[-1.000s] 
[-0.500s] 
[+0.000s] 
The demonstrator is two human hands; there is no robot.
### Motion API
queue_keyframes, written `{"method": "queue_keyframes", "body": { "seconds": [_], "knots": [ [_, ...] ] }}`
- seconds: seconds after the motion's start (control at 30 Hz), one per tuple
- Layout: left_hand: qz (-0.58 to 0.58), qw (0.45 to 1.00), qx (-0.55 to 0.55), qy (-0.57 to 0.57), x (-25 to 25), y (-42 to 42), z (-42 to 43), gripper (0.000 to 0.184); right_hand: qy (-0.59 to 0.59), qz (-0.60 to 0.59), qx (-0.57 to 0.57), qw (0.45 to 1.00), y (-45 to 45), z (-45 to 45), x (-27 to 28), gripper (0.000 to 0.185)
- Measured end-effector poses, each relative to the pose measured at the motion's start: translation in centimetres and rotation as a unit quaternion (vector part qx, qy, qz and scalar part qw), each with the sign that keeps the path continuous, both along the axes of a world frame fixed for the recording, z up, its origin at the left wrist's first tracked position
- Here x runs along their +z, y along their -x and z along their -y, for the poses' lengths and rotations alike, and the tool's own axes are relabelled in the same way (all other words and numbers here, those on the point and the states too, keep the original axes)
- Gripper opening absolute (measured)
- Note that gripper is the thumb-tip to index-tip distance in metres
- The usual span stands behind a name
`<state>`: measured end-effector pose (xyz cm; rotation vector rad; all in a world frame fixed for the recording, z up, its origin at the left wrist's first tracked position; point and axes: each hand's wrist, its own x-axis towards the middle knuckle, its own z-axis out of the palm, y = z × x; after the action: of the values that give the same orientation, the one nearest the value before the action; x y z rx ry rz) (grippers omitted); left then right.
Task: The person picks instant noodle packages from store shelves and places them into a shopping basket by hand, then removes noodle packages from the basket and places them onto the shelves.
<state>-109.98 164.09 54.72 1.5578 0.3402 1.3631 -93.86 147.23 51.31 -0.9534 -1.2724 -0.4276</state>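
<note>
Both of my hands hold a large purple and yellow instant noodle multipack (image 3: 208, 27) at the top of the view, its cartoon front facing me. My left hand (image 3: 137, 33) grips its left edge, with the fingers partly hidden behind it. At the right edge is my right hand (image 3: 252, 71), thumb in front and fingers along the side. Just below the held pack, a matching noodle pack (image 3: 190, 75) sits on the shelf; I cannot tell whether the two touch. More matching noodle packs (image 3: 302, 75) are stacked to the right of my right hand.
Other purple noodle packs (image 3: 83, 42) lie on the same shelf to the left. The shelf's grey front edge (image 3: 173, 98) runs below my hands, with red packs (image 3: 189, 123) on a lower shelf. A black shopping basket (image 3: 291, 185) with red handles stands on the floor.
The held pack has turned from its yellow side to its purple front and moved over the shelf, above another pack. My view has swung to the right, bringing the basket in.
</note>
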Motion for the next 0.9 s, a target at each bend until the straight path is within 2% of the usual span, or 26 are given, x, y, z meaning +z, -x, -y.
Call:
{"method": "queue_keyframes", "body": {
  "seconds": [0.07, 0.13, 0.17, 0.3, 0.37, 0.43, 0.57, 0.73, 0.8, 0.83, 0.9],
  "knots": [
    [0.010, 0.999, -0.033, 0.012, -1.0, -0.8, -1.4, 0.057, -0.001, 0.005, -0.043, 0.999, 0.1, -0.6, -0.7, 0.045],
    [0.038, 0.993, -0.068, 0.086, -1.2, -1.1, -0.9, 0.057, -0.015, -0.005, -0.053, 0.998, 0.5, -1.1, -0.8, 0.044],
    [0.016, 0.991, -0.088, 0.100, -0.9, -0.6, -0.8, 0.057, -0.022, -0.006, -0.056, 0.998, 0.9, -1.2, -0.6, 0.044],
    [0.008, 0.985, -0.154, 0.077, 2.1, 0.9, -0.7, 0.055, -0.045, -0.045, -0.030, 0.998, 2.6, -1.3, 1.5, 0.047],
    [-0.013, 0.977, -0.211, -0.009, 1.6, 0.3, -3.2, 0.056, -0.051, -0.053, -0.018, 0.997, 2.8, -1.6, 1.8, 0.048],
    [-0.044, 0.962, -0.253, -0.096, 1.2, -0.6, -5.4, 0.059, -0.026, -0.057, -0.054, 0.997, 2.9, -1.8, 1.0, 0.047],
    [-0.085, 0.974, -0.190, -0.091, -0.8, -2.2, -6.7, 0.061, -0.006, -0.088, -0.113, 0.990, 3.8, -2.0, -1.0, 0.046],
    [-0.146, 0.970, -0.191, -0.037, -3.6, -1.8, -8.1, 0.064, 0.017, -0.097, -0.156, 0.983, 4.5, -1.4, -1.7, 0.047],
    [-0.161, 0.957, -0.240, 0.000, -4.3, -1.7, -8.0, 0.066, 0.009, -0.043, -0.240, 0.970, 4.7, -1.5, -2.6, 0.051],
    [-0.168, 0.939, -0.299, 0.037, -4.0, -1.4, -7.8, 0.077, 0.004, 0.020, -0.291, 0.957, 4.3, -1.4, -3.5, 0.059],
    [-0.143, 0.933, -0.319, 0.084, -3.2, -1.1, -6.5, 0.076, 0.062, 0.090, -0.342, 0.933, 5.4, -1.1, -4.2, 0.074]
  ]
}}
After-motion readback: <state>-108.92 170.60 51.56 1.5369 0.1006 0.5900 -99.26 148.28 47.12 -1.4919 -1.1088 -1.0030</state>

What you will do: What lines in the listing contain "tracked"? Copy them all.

Written reply:
- Measured end-effector poses, each relative to the pose measured at the motion's start: translation in centimetres and rotation as a unit quaternion (vector part qx, qy, qz and scalar part qw), each with the sign that keeps the path continuous, both along the axes of a world frame fixed for the recording, z up, its origin at the left wrist's first tracked position
`<state>`: measured end-effector pose (xyz cm; rotation vector rad; all in a world frame fixed for the recording, z up, its origin at the left wrist's first tracked position; point and axes: each hand's wrist, its own x-axis towards the middle knuckle, its own z-axis out of the palm, y = z × x; after the action: of the values that give the same orientation, the one nearest the value before the action; x y z rx ry rz) (grippers omitted); left then right.

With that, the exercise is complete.